Atlanta VA Medical Center. PHIL SKINNER/ AJC

The ratings drop is only the latest bad news for the hospital, which serves 145,000 of the region’s veterans annually and is one of the fastest-growing in the country.
A Sept. 18 report by the VA's Office of Inspector General found that the Women Veterans Health Program failed to complete mammograms for 42 patients from fall 2014 to summer 2017. A defined process to track them did not exist, facility procedures were inconsistent, and the agency needed more women's health providers, the inspectors found.
A June Inspector General audit found that the hospital has the highest staffing shortages of any VA hospital in the country. The hospital was short 89 positions, including neurologists, pathologists, psychologists, and nurses slots.
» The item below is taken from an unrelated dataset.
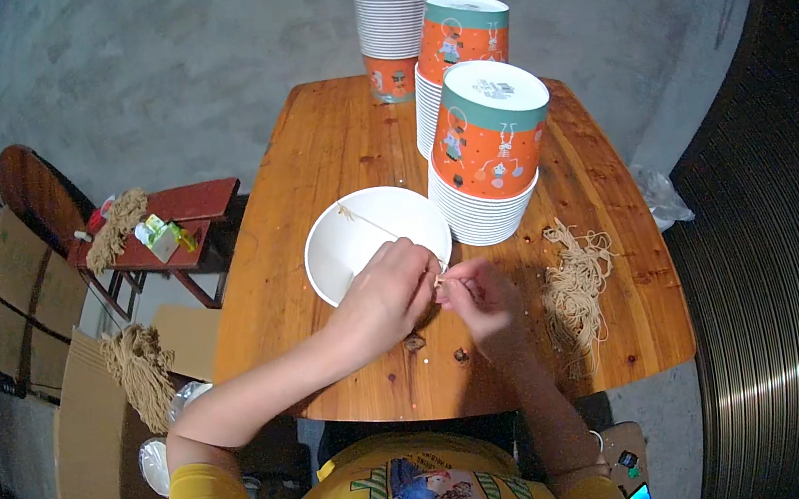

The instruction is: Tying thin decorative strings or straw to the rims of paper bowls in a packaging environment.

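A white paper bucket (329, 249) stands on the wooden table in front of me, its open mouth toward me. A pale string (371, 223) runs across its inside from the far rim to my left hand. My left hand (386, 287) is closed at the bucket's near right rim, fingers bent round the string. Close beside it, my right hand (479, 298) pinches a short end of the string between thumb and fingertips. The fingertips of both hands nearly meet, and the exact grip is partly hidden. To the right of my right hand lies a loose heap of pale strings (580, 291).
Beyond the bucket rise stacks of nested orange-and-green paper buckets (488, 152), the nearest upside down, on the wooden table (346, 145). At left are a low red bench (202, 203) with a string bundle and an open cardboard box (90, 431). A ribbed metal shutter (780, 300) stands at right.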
Earlier this year, the inspector general found that the facility failed to conduct criminal background checks and drug screening for employees in a timely manner.
A rash of veteran suicides tied to the Atlanta VA prompted calls for reform in 2013. Complaints continued, and Walker was appointed to lead the health system in 2016.


Some added articles -


I know the political controversy around the VA continues.   As a supporter of the VA as not only a VA Health-Care Consumer, it is still the largest medical training operation teamed with Class A Medical Schools around.   But I am now thinking that much of the needed improvements today might be better under additional outside medical contractors.